*What you are asked to do*. Should a picture appear anywhere in the data, omit it and copy everything else exactly.

▬▬▬▬▬▬

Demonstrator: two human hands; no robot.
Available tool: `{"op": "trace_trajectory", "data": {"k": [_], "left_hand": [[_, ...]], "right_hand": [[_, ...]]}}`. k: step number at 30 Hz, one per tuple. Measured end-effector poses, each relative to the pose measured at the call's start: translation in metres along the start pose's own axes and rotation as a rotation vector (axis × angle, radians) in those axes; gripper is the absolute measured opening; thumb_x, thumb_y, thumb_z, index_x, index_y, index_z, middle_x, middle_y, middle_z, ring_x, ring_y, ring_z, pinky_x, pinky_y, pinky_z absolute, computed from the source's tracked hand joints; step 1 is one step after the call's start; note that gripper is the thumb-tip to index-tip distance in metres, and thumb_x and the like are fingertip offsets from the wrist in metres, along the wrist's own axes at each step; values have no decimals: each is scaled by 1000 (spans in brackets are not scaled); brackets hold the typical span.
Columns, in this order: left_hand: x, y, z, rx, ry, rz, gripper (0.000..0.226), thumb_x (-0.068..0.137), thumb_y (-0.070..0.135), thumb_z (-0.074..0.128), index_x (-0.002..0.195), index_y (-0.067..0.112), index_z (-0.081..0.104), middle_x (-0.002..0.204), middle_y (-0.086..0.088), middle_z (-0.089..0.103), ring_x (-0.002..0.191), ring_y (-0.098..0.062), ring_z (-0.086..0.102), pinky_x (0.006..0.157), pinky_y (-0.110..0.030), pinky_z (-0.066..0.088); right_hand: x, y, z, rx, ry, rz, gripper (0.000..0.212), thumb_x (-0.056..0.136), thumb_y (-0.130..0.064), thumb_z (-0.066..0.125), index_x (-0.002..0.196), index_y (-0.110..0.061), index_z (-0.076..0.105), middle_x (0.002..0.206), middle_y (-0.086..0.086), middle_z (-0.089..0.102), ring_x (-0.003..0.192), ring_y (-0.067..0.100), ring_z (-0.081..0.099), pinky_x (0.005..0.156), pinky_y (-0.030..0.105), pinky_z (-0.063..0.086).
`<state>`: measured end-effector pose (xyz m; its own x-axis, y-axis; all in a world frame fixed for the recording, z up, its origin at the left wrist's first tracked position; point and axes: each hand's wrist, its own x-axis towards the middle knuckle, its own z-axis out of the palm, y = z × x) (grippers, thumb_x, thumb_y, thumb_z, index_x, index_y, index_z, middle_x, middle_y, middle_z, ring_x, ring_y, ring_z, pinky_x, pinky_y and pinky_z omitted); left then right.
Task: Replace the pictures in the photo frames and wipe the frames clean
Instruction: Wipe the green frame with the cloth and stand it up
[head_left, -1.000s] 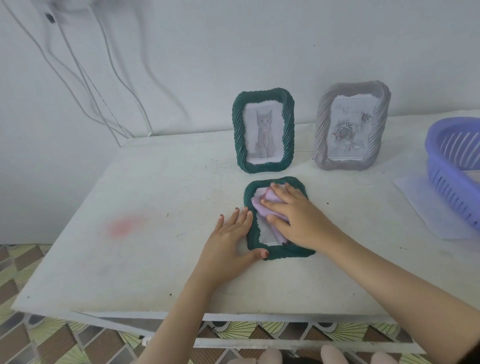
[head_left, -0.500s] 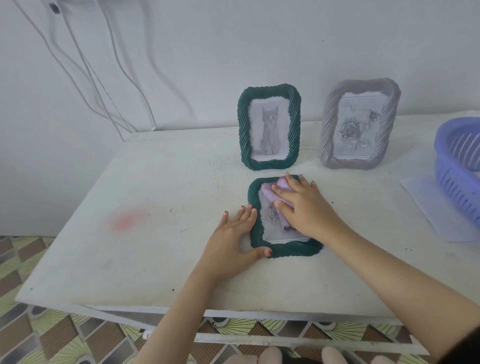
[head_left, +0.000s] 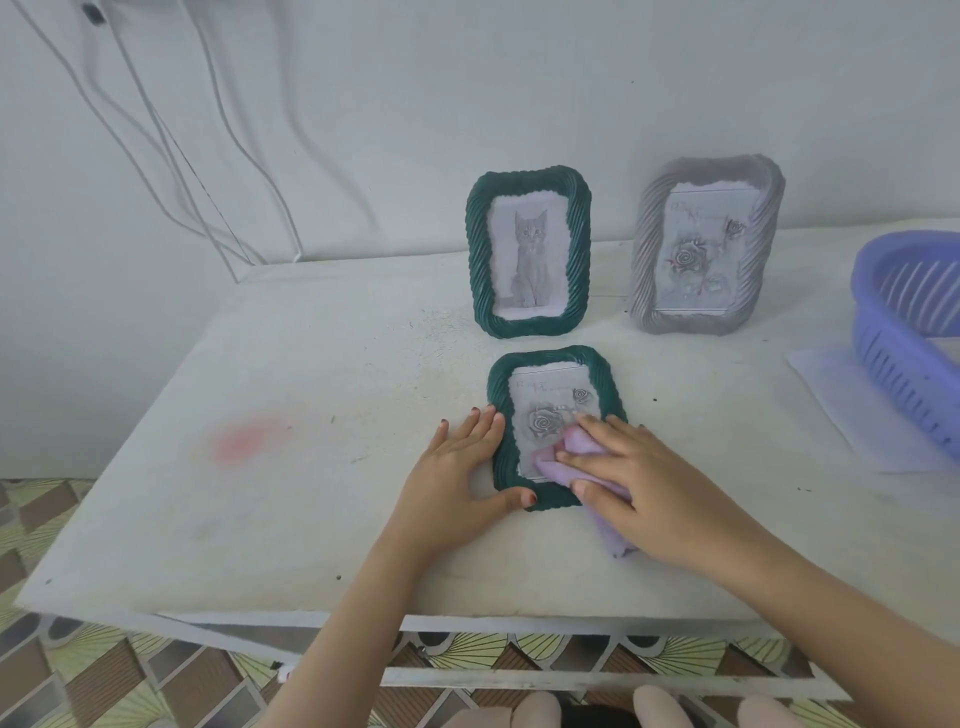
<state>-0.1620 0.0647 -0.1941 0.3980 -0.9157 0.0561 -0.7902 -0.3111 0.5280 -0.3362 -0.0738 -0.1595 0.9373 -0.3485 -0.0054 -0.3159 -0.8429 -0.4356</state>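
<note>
Two hands lie flat at lower centre. The left hand (head_left: 457, 478), fingers straight, braces the left edge of the lying green frame (head_left: 550, 357). The right hand (head_left: 644, 478) presses a lilac cloth (head_left: 577, 444) on its lower glass. Farther back, at centre, stand a green cat frame (head_left: 476, 260) and a grey rose frame (head_left: 644, 249). A purple basket (head_left: 893, 364) sits at the right edge.

You've got a purple basket (head_left: 904, 353) at the table's (head_left: 311, 364) right edge, sitting on a white sheet (head_left: 852, 415). Pink stain (head_left: 244, 439) on its left side, cables (head_left: 171, 156) on the wall behind it.
</note>
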Motion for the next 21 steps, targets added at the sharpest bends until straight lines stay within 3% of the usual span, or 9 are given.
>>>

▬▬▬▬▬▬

*Written response*.
Demonstrator: two human hands; no robot.
Available tool: `{"op": "trace_trajectory", "data": {"k": [_], "left_hand": [[_, ...]], "right_hand": [[_, ...]]}}`. k: step number at 30 Hz, one per tuple. Measured end-effector poses, each relative to the pose measured at the call's start: translation in metres along the start pose's own axes and rotation as a rotation vector (axis × angle, radians) in those axes; gripper is the absolute measured opening; thumb_x, thumb_y, thumb_z, index_x, index_y, index_z, middle_x, middle_y, middle_z, ring_x, ring_y, ring_z, pinky_x, pinky_y, pinky_z absolute, computed from the source's tracked hand joints; step 1 is one step after the call's start; note that gripper is the thumb-tip to index-tip distance in metres, and thumb_x and the like are fingertip offsets from the wrist in metres, along the wrist's own axes at each step; values have no decimals: each is scaled by 1000 (spans in brackets are not scaled); brackets hold the typical span.
Columns, in this order: left_hand: x, y, z, rx, ry, rz, gripper (0.000..0.226), thumb_x (-0.068..0.137), thumb_y (-0.070..0.135), thumb_z (-0.074..0.128), index_x (-0.002..0.195), index_y (-0.067..0.112), index_z (-0.081..0.104), middle_x (-0.002..0.204), middle_y (-0.086..0.088), middle_z (-0.089..0.103), ring_x (-0.002..0.191), ring_y (-0.098..0.062), ring_z (-0.086..0.102), pinky_x (0.006..0.157), pinky_y (-0.110..0.030), pinky_z (-0.066..0.088); right_hand: x, y, z, rx, ry, rz, gripper (0.000..0.212), thumb_x (-0.056..0.136), thumb_y (-0.130..0.064), thumb_z (-0.066..0.125), index_x (-0.002..0.196), index_y (-0.110..0.061), index_z (-0.076..0.105), middle_x (0.002..0.206), middle_y (-0.086..0.086), middle_z (-0.089..0.102), ring_x (-0.003..0.192), ring_y (-0.067..0.100), ring_z (-0.081..0.099), pinky_x (0.005..0.156), pinky_y (-0.030..0.105), pinky_z (-0.063..0.086).
`<state>`: measured end-effector pose (xyz m; its own x-axis, y-axis; all in a world frame fixed for the recording, z up, its origin at the left wrist's first tracked position; point and axes: each hand's wrist, its own x-axis towards the middle knuckle, its own z-axis out of the palm, y = z × x) (grippers, thumb_x, thumb_y, thumb_z, index_x, index_y, index_z, middle_x, middle_y, middle_z, ring_x, ring_y, ring_z, pinky_x, pinky_y and pinky_z omitted); left then right.
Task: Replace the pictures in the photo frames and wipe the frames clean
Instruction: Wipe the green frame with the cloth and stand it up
[head_left, -1.000s] 
[head_left, -0.500s] 
[head_left, +0.000s] 
<state>-0.1620 0.0647 -0.1941 0.3980 -0.9157 0.0561 -0.7902 -0.3111 0.5280 -0.3362 -0.0738 -0.1595 0.9373 -0.3485 -0.0054 -0.3159 -0.8429 -0.4356</state>
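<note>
Two hands lie flat at lower centre. The left hand (head_left: 457, 478), fingers straight, braces the left edge of the lying green frame (head_left: 550, 357). The right hand (head_left: 644, 478) presses a lilac cloth (head_left: 577, 444) on its lower glass. Farther back, at centre, stand a green cat frame (head_left: 476, 260) and a grey rose frame (head_left: 644, 249). A purple basket (head_left: 893, 364) sits at the right edge.

You've got a purple basket (head_left: 904, 353) at the table's (head_left: 311, 364) right edge, sitting on a white sheet (head_left: 852, 415). Pink stain (head_left: 244, 439) on its left side, cables (head_left: 171, 156) on the wall behind it.
</note>
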Motion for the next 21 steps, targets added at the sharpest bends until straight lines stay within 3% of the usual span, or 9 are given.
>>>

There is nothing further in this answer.